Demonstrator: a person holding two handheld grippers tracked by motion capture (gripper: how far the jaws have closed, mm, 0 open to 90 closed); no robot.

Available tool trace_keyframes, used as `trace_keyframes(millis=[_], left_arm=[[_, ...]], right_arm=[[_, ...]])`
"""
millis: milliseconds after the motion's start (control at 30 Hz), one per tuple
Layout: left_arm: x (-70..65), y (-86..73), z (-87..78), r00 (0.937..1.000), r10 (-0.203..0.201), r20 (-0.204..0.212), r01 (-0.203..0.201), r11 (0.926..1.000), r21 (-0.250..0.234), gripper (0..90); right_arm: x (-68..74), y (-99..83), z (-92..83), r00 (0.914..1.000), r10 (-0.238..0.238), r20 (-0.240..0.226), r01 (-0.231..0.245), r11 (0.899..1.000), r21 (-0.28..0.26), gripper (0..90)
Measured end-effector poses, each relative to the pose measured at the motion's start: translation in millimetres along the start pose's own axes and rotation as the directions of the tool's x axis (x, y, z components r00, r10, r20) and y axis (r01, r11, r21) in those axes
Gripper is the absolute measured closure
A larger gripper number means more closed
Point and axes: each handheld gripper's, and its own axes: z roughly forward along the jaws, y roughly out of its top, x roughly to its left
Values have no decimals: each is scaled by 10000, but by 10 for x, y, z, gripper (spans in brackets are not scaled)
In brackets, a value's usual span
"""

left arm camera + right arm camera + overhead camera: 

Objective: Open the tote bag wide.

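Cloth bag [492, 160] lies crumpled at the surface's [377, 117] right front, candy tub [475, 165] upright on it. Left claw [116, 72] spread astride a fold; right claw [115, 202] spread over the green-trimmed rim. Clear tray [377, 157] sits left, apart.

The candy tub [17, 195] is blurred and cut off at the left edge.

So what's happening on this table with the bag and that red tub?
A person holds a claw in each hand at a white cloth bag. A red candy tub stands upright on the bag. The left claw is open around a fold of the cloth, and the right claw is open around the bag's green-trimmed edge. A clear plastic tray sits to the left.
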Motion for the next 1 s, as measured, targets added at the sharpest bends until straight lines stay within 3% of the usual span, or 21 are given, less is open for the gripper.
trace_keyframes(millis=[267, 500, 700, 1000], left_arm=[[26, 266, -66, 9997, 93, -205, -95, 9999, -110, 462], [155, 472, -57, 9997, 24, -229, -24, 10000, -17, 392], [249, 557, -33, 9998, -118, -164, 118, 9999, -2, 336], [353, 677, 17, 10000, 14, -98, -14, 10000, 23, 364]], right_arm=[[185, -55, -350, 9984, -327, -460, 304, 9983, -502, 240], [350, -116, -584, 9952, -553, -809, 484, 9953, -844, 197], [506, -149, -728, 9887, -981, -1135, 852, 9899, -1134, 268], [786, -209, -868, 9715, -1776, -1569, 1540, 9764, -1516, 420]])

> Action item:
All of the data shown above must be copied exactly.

> Answer space:
Demonstrator: a person holding two handheld grippers tracked by motion capture (gripper: how far the jaws have closed, mm, 0 open to 90 closed); no robot.

Available tool trace_keyframes, used as `trace_keyframes(millis=[_], left_arm=[[_, ...]], right_arm=[[_, ...]])`
"""
millis: milliseconds after the motion's start (control at 30 Hz), one per tuple
Layout: left_arm: x (-70..65), y (-86..73), z (-87..78), r00 (0.937..1.000), r10 (-0.203..0.201), r20 (-0.204..0.212), r01 (-0.203..0.201), r11 (0.926..1.000), r21 (-0.250..0.234), gripper (0..90); right_arm: x (-68..74), y (-99..83), z (-92..83), r00 (0.914..1.000), r10 (-0.238..0.238), r20 (-0.240..0.226), r01 (-0.231..0.245), r11 (0.899..1.000), r21 (-0.28..0.26), gripper (0..90)
Measured end-effector poses, each relative to the pose measured at the motion's start: translation in millimetres along the start pose's own axes and rotation as the directions of the tool's x axis (x, y, z components r00, r10, r20) and y axis (r01, r11, r21) in those axes
Gripper is the absolute measured closure
A larger gripper number means more closed
Point and axes: each handheld gripper's, and its own axes: z roughly forward along the jaws, y roughly out of its top, x roughly to its left
Values have no decimals: each is scaled by 10000, but by 10 for x, y, z, gripper (spans in brackets are not scaled)
In brackets, a value's usual span
"""

left arm camera + right arm camera + overhead camera: 

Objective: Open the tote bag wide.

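Cloth bag [492, 160] lies crumpled at the surface's [377, 117] right front, candy tub [475, 165] upright on it. Left claw [116, 72] spread astride a fold; right claw [115, 202] spread over the green-trimmed rim. Clear tray [377, 157] sits left, apart.

The candy tub [17, 195] is blurred and cut off at the left edge.

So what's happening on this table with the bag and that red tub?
A person holds a claw in each hand at a white cloth bag. A red candy tub stands upright on the bag. The left claw is open around a fold of the cloth, and the right claw is open around the bag's green-trimmed edge. A clear plastic tray sits to the left.
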Motion for the next 1 s, as measured, targets added at the sharpest bends until straight lines stay within 3% of the usual span, or 21 are given, less is open for the gripper.
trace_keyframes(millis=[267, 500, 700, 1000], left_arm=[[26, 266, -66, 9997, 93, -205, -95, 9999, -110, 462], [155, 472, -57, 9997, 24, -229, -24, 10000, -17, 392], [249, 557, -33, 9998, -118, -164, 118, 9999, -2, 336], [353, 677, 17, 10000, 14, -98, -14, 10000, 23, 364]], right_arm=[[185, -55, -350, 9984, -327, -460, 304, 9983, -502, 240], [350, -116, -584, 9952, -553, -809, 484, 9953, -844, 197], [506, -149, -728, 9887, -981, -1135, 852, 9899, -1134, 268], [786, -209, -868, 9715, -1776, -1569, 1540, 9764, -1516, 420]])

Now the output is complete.